▶ _TASK TO COMPLETE_
Only lines containing "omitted" belong in the answer, each copied from the entries below.

Collected data

- - - - - - -

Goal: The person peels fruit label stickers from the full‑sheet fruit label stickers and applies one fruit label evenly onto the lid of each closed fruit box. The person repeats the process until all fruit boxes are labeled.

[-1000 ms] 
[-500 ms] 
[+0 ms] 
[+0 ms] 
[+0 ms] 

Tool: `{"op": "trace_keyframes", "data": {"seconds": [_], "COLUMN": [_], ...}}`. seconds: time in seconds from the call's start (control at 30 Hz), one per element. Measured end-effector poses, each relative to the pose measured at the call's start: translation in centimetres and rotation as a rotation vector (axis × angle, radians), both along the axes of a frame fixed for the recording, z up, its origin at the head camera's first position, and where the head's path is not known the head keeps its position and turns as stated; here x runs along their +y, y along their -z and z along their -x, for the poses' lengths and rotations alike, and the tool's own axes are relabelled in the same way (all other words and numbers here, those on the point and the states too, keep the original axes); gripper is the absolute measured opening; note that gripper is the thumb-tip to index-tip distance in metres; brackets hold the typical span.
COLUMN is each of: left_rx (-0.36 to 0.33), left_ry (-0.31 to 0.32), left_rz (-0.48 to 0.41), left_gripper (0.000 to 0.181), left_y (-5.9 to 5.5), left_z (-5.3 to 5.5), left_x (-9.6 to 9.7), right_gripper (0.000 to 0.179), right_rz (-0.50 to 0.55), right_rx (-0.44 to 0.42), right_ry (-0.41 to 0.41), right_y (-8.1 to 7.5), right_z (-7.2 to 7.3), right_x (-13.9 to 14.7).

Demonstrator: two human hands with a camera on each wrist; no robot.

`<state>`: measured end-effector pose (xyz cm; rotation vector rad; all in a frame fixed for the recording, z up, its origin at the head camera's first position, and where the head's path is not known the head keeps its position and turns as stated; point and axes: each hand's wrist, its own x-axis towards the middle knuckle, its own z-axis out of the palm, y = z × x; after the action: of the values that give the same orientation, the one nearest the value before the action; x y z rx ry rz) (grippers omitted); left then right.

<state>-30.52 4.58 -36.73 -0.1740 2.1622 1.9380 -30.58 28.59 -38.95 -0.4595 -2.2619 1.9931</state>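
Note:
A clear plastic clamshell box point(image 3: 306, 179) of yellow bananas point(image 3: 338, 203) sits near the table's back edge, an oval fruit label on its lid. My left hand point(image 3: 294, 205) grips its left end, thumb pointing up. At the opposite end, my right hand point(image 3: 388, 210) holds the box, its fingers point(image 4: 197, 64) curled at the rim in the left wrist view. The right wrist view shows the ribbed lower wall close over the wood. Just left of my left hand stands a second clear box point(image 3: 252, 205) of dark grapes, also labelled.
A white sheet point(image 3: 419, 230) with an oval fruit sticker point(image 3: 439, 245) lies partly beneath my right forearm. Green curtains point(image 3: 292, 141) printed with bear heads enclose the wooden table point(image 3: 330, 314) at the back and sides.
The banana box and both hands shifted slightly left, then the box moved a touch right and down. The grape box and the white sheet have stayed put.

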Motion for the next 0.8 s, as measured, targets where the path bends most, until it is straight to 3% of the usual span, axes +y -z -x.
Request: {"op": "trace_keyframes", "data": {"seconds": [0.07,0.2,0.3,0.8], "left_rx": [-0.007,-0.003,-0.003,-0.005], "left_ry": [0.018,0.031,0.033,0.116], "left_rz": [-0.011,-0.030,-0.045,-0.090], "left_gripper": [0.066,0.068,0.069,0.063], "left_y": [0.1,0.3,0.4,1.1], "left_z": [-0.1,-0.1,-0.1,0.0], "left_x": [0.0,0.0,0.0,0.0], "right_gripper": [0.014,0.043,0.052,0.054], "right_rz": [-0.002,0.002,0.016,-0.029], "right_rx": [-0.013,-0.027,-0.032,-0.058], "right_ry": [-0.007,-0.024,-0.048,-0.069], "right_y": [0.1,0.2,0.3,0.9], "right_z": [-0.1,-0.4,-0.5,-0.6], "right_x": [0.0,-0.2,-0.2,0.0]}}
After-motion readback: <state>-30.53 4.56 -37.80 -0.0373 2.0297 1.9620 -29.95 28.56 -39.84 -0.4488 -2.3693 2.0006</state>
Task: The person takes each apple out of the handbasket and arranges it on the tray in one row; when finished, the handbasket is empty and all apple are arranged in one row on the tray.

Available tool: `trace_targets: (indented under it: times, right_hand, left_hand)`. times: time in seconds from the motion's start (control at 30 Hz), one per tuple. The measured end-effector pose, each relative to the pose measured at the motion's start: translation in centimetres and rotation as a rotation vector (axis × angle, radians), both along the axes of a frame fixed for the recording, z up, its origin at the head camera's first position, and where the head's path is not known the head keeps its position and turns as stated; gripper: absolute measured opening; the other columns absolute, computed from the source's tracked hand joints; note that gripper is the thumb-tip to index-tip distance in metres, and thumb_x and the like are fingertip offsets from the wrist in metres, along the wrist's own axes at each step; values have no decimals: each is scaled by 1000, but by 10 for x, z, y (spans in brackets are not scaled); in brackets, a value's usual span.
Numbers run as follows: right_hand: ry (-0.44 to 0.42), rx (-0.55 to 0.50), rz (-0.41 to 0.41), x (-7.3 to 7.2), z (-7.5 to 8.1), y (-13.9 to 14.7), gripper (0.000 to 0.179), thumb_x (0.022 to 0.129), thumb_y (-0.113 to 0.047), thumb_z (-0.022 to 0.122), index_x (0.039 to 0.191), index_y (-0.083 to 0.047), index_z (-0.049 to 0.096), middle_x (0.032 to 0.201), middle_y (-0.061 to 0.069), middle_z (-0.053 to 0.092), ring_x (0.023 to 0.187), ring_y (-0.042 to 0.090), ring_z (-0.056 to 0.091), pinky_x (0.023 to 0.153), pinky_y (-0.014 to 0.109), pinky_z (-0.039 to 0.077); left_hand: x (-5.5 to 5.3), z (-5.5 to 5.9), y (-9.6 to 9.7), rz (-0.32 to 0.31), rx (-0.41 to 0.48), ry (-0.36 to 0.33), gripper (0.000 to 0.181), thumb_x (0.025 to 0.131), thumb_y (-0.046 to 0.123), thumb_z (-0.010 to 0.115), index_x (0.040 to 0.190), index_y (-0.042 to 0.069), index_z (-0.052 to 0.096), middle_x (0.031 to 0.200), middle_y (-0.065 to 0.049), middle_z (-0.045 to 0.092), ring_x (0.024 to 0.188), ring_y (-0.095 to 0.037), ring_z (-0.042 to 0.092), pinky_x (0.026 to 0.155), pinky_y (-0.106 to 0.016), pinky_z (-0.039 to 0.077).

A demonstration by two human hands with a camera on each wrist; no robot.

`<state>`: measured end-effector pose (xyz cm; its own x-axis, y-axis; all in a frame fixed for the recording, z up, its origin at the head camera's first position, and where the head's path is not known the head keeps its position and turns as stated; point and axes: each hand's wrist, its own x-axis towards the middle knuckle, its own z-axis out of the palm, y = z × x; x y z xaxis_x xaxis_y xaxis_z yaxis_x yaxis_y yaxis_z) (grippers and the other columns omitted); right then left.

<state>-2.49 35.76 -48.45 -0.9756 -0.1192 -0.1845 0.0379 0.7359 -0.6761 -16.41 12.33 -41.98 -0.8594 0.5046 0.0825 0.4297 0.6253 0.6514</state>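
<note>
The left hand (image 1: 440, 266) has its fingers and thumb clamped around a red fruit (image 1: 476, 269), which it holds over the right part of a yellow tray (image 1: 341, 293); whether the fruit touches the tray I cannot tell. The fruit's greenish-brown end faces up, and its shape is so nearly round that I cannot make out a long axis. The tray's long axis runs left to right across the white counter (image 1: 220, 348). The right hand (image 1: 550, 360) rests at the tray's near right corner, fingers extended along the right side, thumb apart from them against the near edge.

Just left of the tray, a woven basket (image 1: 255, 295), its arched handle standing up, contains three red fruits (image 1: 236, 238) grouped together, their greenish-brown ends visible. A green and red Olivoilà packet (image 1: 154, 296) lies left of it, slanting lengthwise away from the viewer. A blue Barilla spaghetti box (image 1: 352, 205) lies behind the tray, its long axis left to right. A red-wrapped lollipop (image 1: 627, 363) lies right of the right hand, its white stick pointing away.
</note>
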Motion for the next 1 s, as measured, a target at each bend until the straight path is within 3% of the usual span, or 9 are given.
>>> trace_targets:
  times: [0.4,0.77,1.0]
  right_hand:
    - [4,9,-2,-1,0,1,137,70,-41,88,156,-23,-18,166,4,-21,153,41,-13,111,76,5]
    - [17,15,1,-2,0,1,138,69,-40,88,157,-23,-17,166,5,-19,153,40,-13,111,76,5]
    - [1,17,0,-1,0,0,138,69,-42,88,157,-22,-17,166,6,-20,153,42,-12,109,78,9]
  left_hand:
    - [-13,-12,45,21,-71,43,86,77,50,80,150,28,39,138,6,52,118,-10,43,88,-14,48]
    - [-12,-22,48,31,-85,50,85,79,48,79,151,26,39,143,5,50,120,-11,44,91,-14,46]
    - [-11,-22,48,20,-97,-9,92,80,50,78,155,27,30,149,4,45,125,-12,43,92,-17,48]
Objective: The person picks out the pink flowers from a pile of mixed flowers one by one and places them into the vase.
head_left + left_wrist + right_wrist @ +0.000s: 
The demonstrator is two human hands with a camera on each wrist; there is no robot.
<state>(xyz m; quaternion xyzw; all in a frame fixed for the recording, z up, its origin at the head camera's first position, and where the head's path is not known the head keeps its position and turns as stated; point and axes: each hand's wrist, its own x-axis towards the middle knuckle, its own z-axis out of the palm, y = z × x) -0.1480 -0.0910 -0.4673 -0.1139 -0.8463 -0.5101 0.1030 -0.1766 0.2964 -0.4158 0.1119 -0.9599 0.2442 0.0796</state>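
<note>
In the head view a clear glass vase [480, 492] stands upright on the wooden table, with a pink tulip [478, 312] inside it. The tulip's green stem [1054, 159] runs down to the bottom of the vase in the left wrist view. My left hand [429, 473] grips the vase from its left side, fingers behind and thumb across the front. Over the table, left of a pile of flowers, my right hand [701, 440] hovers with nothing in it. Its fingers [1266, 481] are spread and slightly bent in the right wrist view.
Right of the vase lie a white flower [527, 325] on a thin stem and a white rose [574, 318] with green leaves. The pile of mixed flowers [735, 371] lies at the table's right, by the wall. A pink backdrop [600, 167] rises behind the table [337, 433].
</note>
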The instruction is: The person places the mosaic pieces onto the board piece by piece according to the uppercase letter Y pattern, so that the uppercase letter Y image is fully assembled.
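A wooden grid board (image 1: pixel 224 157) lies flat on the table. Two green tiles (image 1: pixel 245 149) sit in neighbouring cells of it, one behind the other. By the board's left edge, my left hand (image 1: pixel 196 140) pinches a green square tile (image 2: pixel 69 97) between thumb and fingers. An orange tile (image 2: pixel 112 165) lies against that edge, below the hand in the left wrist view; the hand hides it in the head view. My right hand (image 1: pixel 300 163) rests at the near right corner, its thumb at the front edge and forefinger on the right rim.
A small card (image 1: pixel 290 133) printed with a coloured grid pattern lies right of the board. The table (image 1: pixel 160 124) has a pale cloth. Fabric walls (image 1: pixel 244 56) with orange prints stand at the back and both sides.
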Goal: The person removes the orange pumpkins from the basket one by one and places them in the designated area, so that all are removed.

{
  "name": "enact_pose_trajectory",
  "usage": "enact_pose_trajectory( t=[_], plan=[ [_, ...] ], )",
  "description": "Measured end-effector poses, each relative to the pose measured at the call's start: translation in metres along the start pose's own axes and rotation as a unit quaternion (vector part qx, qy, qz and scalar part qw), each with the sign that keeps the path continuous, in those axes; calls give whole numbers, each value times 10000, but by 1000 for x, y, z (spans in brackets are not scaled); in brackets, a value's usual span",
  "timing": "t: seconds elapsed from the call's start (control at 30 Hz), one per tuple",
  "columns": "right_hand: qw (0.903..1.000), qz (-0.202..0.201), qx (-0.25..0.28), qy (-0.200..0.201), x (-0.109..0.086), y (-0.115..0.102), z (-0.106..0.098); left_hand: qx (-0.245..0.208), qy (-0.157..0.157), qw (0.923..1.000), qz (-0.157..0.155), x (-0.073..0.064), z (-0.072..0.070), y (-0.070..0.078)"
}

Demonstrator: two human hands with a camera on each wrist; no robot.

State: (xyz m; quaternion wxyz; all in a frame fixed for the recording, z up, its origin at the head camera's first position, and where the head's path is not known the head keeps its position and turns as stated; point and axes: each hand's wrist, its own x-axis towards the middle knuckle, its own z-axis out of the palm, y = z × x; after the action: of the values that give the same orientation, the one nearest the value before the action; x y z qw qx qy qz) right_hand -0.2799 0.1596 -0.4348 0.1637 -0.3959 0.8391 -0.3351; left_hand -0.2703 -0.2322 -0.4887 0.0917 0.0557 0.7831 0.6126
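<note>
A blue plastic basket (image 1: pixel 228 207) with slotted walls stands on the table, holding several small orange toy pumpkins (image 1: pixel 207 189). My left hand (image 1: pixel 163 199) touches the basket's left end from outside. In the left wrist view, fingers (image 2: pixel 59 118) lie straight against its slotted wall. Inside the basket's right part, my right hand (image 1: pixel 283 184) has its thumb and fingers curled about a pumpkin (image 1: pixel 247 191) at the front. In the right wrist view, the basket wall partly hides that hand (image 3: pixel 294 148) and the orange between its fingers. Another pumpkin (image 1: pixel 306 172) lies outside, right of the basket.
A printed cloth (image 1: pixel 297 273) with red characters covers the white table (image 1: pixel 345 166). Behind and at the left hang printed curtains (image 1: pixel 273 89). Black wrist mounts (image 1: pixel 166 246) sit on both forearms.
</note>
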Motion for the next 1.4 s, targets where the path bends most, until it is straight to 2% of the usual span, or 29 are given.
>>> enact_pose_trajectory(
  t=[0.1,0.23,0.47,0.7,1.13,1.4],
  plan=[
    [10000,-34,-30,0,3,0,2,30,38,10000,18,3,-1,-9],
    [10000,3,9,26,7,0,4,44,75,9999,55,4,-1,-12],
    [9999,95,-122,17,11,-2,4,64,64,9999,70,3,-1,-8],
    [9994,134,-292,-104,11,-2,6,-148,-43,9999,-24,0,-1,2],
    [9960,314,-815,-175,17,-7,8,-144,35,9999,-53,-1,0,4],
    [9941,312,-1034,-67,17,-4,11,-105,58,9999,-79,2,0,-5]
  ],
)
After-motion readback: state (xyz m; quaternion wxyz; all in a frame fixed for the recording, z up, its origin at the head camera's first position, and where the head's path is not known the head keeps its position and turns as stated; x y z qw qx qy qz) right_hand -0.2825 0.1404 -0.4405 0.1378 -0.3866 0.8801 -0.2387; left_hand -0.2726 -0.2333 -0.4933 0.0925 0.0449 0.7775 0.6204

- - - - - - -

▶ _ANSWER BELOW_
`<state>`: measured end-effector pose (xyz cm; rotation vector rad; all in a frame fixed for the recording, z up, its origin at the head camera's first position, and where the head's path is not known the head keeps its position and turns as stated; point and axes: each hand's wrist, its own x-axis towards the middle knuckle, its own z-axis out of the palm, y = z × x; after the action: of the values that give the same orientation, the one nearest the value before the action; x y z rx ry rz) (grippers omitted); left then right.
`<state>`: measured end-effector pose (xyz cm; its own x-axis, y-axis; all in a frame fixed for the recording, z up, its origin at the head camera's first position, and where the head's path is not known the head keeps its position and turns as stated; point and axes: each hand's wrist, its own x-axis towards the middle knuckle, its own z-axis out of the palm, y = z × x; x y z xaxis_x xaxis_y xaxis_z yaxis_x yaxis_y yaxis_z) (grippers and the other columns omitted); right then left.

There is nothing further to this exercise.